Work item:
Every line of the data below must be given again exactly.

Collected data:

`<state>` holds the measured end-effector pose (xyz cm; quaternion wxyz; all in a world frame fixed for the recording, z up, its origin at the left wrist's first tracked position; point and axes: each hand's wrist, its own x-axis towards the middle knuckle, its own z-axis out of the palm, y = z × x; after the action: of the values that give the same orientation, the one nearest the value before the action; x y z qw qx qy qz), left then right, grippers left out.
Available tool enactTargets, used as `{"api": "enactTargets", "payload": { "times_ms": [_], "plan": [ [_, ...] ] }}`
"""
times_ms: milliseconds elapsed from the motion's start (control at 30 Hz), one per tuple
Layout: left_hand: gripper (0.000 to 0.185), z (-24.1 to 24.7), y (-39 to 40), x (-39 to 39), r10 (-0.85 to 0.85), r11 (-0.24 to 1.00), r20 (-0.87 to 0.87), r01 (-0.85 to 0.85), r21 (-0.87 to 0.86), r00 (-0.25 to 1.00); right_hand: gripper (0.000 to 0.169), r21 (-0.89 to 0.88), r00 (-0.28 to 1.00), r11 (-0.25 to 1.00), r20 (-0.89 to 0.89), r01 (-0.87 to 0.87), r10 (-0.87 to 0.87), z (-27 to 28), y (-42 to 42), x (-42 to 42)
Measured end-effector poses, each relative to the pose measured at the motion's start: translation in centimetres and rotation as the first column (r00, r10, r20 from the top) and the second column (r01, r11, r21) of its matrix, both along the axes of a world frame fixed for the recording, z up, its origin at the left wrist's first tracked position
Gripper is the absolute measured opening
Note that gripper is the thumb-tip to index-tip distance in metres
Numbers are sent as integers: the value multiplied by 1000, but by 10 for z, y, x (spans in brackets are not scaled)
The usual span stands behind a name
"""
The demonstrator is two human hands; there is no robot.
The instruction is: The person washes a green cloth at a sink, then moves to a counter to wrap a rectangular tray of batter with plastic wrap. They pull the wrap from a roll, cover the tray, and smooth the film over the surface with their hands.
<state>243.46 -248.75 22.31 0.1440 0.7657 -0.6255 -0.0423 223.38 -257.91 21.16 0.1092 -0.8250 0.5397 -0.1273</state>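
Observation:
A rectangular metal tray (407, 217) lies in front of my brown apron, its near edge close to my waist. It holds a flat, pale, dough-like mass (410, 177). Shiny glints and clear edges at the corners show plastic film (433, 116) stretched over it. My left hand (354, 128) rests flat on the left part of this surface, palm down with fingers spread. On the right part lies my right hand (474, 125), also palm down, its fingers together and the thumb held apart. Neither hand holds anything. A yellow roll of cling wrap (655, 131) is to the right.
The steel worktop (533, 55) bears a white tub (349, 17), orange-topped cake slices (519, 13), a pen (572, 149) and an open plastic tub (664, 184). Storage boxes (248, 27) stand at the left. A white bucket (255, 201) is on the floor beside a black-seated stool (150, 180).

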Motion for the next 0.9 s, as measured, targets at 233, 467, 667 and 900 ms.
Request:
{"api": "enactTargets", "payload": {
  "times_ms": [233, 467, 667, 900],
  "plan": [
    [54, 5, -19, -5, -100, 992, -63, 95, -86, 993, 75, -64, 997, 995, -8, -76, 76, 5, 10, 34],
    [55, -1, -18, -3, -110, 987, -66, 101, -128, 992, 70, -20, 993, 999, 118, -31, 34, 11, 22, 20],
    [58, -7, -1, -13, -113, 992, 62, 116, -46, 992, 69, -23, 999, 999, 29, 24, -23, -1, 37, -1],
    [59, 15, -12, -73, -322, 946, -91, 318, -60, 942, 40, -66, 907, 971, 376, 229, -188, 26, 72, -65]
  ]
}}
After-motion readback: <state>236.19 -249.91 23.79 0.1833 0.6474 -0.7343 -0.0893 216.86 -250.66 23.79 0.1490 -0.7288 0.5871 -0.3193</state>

Expected answer:
`<state>` holds the measured end-effector pose (xyz cm; quaternion wxyz; all in a world frame fixed for the recording, z up, its origin at the left wrist's first tracked position; point and axes: each hand's wrist, its own x-axis towards the middle knuckle, its own z-axis out of the palm, y = z × x; after the action: of the values that give the same orientation, the one nearest the value before the action; x y z qw qx qy qz), left then right, grippers left out.
Available tool enactTargets, used as `{"api": "enactTargets", "payload": { "times_ms": [_], "plan": [ [_, ...] ] }}`
"""
times_ms: milliseconds elapsed from the motion's start (control at 30 Hz), one per tuple
Layout: left_hand: gripper (0.000 to 0.185), z (-24.1 to 24.7), y (-39 to 40), x (-39 to 39), r10 (-0.85 to 0.85), r11 (-0.24 to 1.00), r20 (-0.87 to 0.87), r01 (-0.85 to 0.85), r21 (-0.87 to 0.86), r00 (-0.25 to 1.00); right_hand: gripper (0.000 to 0.169), r21 (-0.89 to 0.88), r00 (-0.28 to 1.00), r11 (-0.25 to 1.00), r20 (-0.89 to 0.89), r01 (-0.87 to 0.87), r10 (-0.87 to 0.87), z (-27 to 28), y (-42 to 42), x (-42 to 42)
Measured end-effector poses, each relative to the pose measured at the motion's start: translation in centimetres and rotation as the first column (r00, r10, r20 from the top) and the second column (r01, r11, r21) of its matrix, both along the axes of a world frame fixed for the recording, z up, its origin at the left wrist's first tracked position
Gripper is the absolute measured opening
Note that gripper is the thumb-tip to index-tip distance in metres
Numbers are sent as integers: the value multiplied by 1000, but by 10 for z, y, x (spans in brackets are not scaled)
The usual span stands behind a name
"""
The demonstrator is two human hands; there is no robot.
The instruction is: The person washes a green cloth at a sink, then moves to a counter to wrap a rectangular tray of batter with plastic wrap. They pull the wrap from a roll, cover the tray, and smooth the film over the surface with their hands.
<state>243.46 -248.75 22.31 0.1440 0.7657 -0.6255 -0.0423 223.38 -257.91 21.16 0.1092 -0.8250 0.5397 -0.1273</state>
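Observation:
A rectangular metal tray (407, 217) lies in front of my brown apron, its near edge close to my waist. It holds a flat, pale, dough-like mass (410, 177). Shiny glints and clear edges at the corners show plastic film (433, 116) stretched over it. My left hand (354, 128) rests flat on the left part of this surface, palm down with fingers spread. On the right part lies my right hand (474, 125), also palm down, its fingers together and the thumb held apart. Neither hand holds anything. A yellow roll of cling wrap (655, 131) is to the right.
The steel worktop (533, 55) bears a white tub (349, 17), orange-topped cake slices (519, 13), a pen (572, 149) and an open plastic tub (664, 184). Storage boxes (248, 27) stand at the left. A white bucket (255, 201) is on the floor beside a black-seated stool (150, 180).
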
Motion for the next 0.9 s, as measured, targets at 233, 467, 667 and 900 ms.
Request:
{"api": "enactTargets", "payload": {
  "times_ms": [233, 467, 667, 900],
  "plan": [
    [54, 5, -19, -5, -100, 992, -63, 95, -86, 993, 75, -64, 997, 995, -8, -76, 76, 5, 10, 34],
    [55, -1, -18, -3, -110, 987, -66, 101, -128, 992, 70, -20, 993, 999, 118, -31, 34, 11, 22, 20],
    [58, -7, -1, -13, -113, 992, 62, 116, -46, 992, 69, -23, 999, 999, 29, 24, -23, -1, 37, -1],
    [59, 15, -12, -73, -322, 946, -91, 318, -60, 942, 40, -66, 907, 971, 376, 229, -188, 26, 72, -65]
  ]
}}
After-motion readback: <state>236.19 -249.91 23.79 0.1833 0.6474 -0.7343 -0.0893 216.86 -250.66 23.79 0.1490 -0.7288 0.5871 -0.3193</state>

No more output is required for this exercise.